4-Uluslararası alanda savaşta muaf tutulması gereken kesimler vardır. STÖ, gazeteciler, sağlıkçılar, insan hakları kuruluşları, kadınlar, çocuklar ve din görevlileri diyebileceğimiz kesimler savaştan muaf tutulanlardır. Fakat Türk Devleti yürüttüğü özel savaşta uluslararası alanda kabul edilmiş hiçbir kural-kaide tanımamakta ve muaf tutulan kişilerin varlığı ya da yokluğu kendisi için önemli değildir. Hepsini çok rahat bir şekilde imha edebilmektedir. Yine ele geçirdiği insanların kafasını kesebilmekte, cesetleriyle oynayabilmektedir. Ve bunları kendisi için bir zafer nişanı ya da övünç payesi haline getirmektedir. Özel savaşı, özel harekât olarak ele alıp, onun amaçla, toplum yaşamıyla ve geleceğiyle ile ilgili olan boyutunu hesaplayamadığı koşullarda sürekli ortaya çıkan olgulardır. İşte Türk faşist devleti Kürdistan’da bunu özel savaş yöntemiyle uygulamıştır ve uygulamaktadır.

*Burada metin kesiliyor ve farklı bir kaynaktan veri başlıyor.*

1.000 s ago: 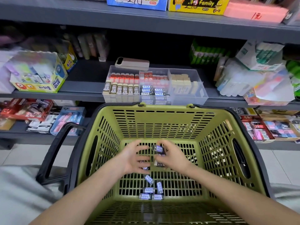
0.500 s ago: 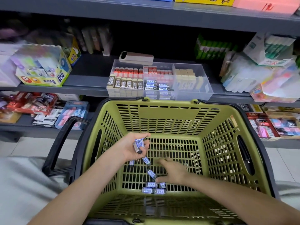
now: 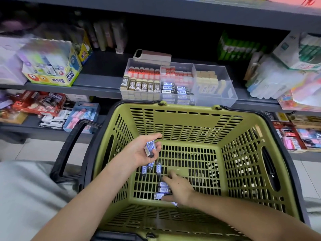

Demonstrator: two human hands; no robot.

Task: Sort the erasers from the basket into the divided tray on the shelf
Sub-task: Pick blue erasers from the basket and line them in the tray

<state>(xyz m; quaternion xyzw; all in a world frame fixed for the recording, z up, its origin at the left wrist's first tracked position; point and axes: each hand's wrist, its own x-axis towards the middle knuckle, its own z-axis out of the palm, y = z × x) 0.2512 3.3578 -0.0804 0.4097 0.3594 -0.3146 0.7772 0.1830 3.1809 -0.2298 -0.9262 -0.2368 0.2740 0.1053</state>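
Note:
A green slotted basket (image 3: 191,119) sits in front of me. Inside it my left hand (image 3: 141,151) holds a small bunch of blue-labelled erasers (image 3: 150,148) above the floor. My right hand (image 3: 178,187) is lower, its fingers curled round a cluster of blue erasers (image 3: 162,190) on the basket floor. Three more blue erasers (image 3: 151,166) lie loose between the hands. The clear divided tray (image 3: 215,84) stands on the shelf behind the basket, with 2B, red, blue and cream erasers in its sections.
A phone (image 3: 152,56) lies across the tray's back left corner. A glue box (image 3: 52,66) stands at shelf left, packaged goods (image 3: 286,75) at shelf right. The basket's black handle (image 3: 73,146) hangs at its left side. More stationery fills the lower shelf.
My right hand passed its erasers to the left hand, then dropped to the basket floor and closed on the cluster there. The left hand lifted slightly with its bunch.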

Sonuç bağlamında özel savaş politikalarıyla Kürdistan Özgürlük Hareketine karşı yürütülen saldırıları, özellikle AKP-MHP-KDP gerçekliğini bilerek özel savaş kapsamında ele almak durumundayız. Eğer ona göre ele alırsak örgütleme mücadelemizde buna göre şekillenecektir. En büyük örgütlenme ve eylem, AKP- MHP-KDP faşizmine karşı kendi alternatif sistemimizi oluşturmaktır. Demokratik Konfederalizm’in komünal yaşamı toplumda temel yaşam biçimi olarak örgütlenmesini sağlamaktır. Bu bakımdan da özgür birey gerçeği ile demokratik komün gerçeği ya da demokratik topluluklar gerçeği üzerinde çok durmalıyız. Demokratik komün olmayı, topluluk olmayı, bu temelde örgütlenme, çalışma ve yaşamayı esas almak, toplumu bu çerçevede yeniden örgütlemek, inşa etmek, geliştirmek esastır. Tabanda, yerelde toplumun örgütlenmesi, toplumun tüm yaşamını kendi örgütlülüğü içinde kendi iradesi ile sürdürmesi esastır. Bu örgütlülük olmadan Türk faşist devletinin özel savaş politikasına karşı mücadele olmaz. Kendi mücadelemiz sonucunda yeni yaşam modelimizi pratikleştirme diye bir sorunumuz var. Bu olgular bizi özel savaşın günümüzde almış olduğu biçimin doğru kavranmasına götürecektir. Bu doğru kavrandığı ölçüde Türk Devleti’nin Kürdistan’daki özel savaş politikasına karşı daha güçlü mücadeleler yürütmeye götürecektir. Bu da özel savaşın yeni almış olduğu biçimi, onun süreklileşen sistemsel karakterini doğru çözümlemekle mümkündür.